Simply add any irrelevant words or phrases to your negative keyword list, apply the list to the campaigns in your account and your ads won’t show for any searches containing these words.

Placement exclusion lists

As far as Display placements go, you can stop your display ads from displaying on news websites by creating a Placement Exclusion List. A good place to start would be with Zato Marketing’s list carefully compiled by Kirk Williams and his team.

Reaction from advertising networks

Google, Facebook, Microsoft Advertising, Twitter and YouTube have already taken measures to restrict misinformation including:

This list is likely to change as time goes on. Google has also said that Google Ads Help and Google My Business Help will be limited for some time, so it may take a little longer to get support.

We will get through this

There are a number of things that you can do to keep your PPC account thriving throughout this turbulent recession period.

To summarise:

  • Mobile phone usage is likely to increase. Split your campaigns by device to control the spend going into each device type
  • Check to see if your website is mobile-friendly. If not, make the necessary changes to improve it
  • Maintain media spend where possible. Keep up your PPC presence in order to put your business in the best position possible when the situation improves
  • Monitor average CPCs. Adjust bids and bid strategies if you see them start to rise without an accompanying increase in account performance
  • Implement Google’s recommended Recommendations. It’s advisable to avoid any from the “Bids & Budgets” section for now that my lead to increased spend
  • Dismiss unwanted recommendations. By dismissing the recommendations that you’re not going to use, you can increase your optiscore and have a better estimate of account health
  • Update negative keyword lists and placement exclusion lists. Ensure you are negating any search terms which contain words or phrases related to pandemics, economic crises or crimes in order to protect your brand and your budget
  • Advertising networks are blocking certain keywords and products to avoid spreading misinformation.
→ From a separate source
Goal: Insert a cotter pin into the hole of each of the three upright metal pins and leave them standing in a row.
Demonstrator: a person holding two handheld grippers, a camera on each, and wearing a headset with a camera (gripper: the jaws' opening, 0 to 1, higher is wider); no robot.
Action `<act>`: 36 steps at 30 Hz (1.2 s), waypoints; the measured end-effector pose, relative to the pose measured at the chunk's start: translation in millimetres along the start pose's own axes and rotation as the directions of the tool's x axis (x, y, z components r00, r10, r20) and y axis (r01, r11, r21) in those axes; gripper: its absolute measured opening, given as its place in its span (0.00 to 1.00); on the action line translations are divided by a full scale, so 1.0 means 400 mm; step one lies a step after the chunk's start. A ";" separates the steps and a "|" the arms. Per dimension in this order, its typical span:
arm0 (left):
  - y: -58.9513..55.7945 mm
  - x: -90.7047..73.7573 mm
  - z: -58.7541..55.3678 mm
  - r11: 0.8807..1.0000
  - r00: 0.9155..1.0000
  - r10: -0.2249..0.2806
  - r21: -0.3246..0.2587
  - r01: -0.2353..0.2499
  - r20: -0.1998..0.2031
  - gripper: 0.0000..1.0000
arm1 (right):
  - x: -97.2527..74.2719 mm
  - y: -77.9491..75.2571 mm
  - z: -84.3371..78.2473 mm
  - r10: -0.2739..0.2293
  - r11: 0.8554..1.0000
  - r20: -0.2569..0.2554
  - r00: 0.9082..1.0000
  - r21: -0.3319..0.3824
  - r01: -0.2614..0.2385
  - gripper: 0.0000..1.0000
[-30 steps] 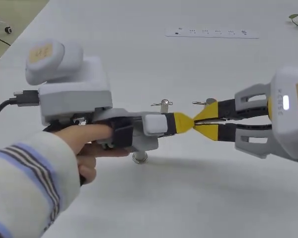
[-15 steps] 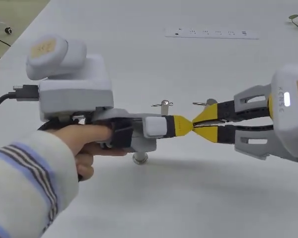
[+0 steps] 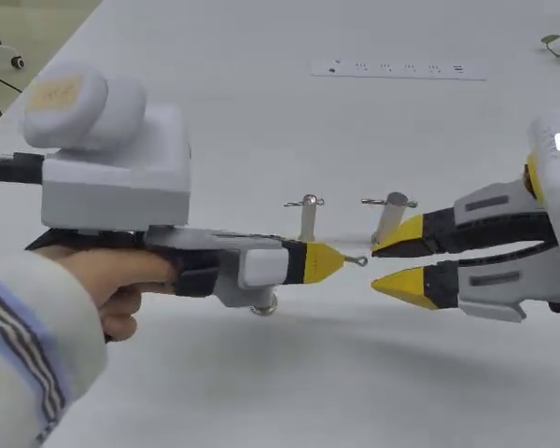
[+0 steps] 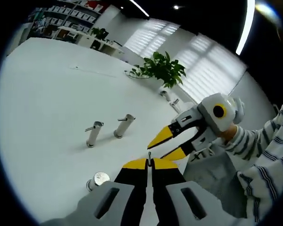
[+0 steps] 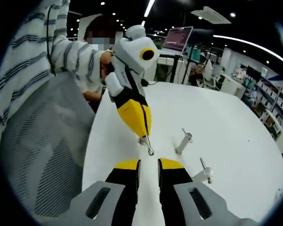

There will also be limited access to Google support (e.g. Google Ads Help) for the forseeable future due to increased demand

There’s a lot to take in here, so if you’d like some advice or support, feel free to get in touch.

When times are good, we forget there will be bad times. When times are bad, we forget there will be good times.

We will get through this. Please do what you can and, for goodness sake, wash your hands.